Have a question about your brine...did it penetrate sufficiently without injecting or slicing or putting holes into the tough skin prior to submerging?  Did you inject your curing solution into the tongue?


----------



## daveomak (Apr 19, 2013)

Moikel said:


> *  I posted it before & pig tongues but I lack the computer savvy to express how to get those posts moved over to our whiz bang new nose to tail section.*


Mick, morning......  copy and paste the thread links, you want moved, in a PM to me....   I will forward that info to someone who has the keys to moving stuff around.....  That goes for other members also....  

Be sure to make it known what forum you want the threads moved to...... "Nose to tail" forum I assume....  

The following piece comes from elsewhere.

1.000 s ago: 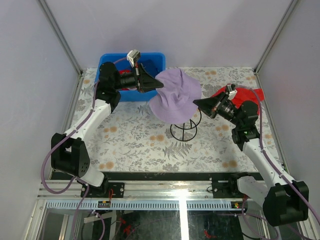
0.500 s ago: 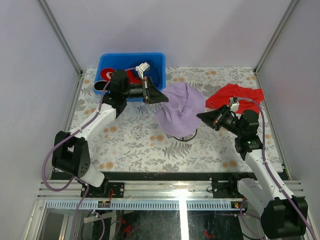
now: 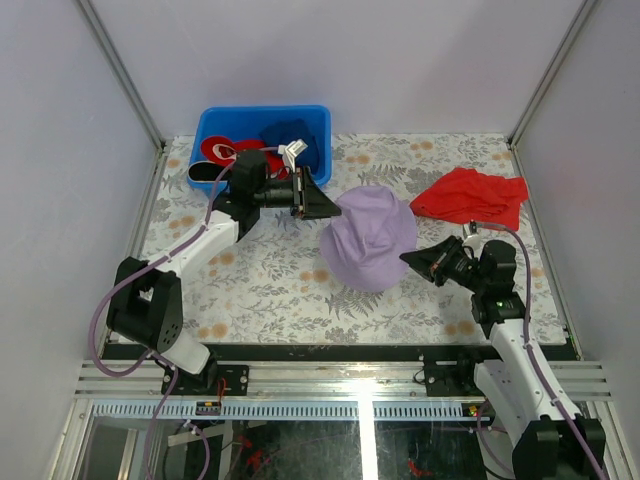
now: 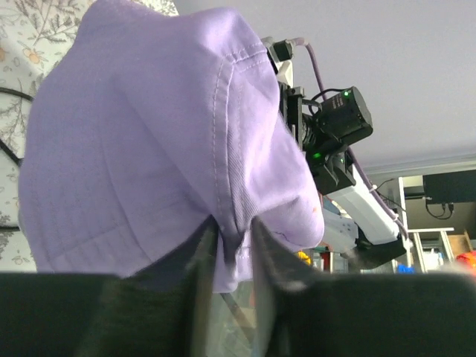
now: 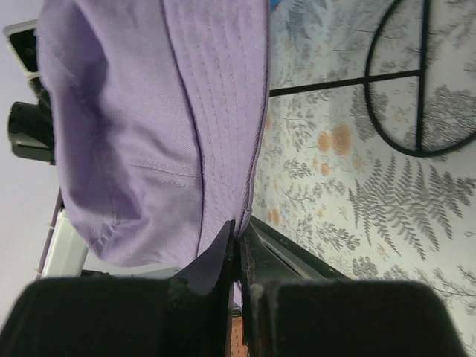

We are trying to get things moved to the "right" forum, as soon as they are posted now....   Historic forums as time goes on.....   But we do need your help in getting threads to the right forum.....    

Thanks......  Dave


----------



## snorkelinggirl (Apr 19, 2013)

Moikel said:


> I dont coat it in oil,just a brine with bits & pieces cure 1# like its bacon then cold smoke it .It comes out a bacon colour then I poach it,then go from there. I posted it before & pig tongues but I lack the computer savvy to express how to get those posts moved over to our whiz bang new nose to tail section. I inject them with brine mix. Its fairly fatty so I dont get the drying out thing  unless the smoker is to hot.I figure if I am poaching anyway I dont need to hot smoke it.
> 
> I like to then slice it & add it to sausage & bean style things or just tongue & those little puy lentils.I also recreated a dish I ate in Italy which was sort of a sweet & sour thing with pickled vegetables. I posted it. It does make a lovely sandwich filling.
> 
> ...


Hey Mick,

The mousse is pretty dang tasty. Dinner guests that I'm sure would shy away from eating a slice of tongue, had no trouble eating the mousse slathered on toasted baguette slices. The recipe is from Bruce Aidells' "The Great Meat Cookbook". I've been really pleased with this cookbook, and would recommend it.  The recipe calls for 1 1/4 lbs smoked or pickled tongue, 1 cup sour cream, 8 oz cream cheese (containing guar gum), 1 Tbsp dijon mustard, 1/4 cup finely minced shallot, 2 Tbsp dry sherry, S&P. Finely chop the tongue, then blend all ingredients to a smooth puree. Add additional sherry, salt and pepper to taste. Chill until firm. The recipe also calls for 1/2 cup flat-leaf parsley, but I left this out as I thought it would distract from the texture of the mousse.

Clarissa


----------



## snorkelinggirl (Apr 19, 2013)

Bearcarver said:


> Awesome Post!!!
> 
> I haven't had tongue for many years!!! Always liked how tender it was.
> 
> ...


Hey Bear,

Thank you for the compliments!! 

Stay tuned!  I have another tongue curing right now. I will cook and peel it Saturday, smoke it on Sunday, let it rest overnight then slice on Monday. I'll post an update to say how it goes.

Have a great weekend!

Clarissa


----------



## snorkelinggirl (Apr 19, 2013)

dirtsailor2003 said:


> Great post Clarissa! Cash and Carry has had tongue really cheap, so I may pick one up. Interested in seeing how the other one turns out. Nice write up!


Thank you Case!  

Hope you have a great weekend!
Clarissa


----------



## Bearcarver (Apr 19, 2013)

SnorkelingGirl said:


> Hey Bear,
> 
> Thank you for the compliments!!
> 
> ...


Sounds Great---I'll be back!!!

Bear


----------



## snorkelinggirl (Apr 19, 2013)

ifitsdeadsmokeit said:


> awesome...I have two tongues in my freezer I have been meaning to fix...have been leaning towards curing, cold smoking and poaching.  I really like your idea of making a spread for crackers with it...there is a sausage place here in denver (Continental Sausage) that makes blood sausage with tongue in it that I might also give a shot at....but it will all require planning and me not working 60 hours a week (which could be a rant in itself)...also have a beef heart I need to figure out something to do with.  Great post...thanks.





ifitsdeadsmokeit said:


> Have a question about your brine...did it penetrate sufficiently without injecting or slicing or putting holes into the tough skin prior to submerging?  Did you inject your curing solution into the tongue?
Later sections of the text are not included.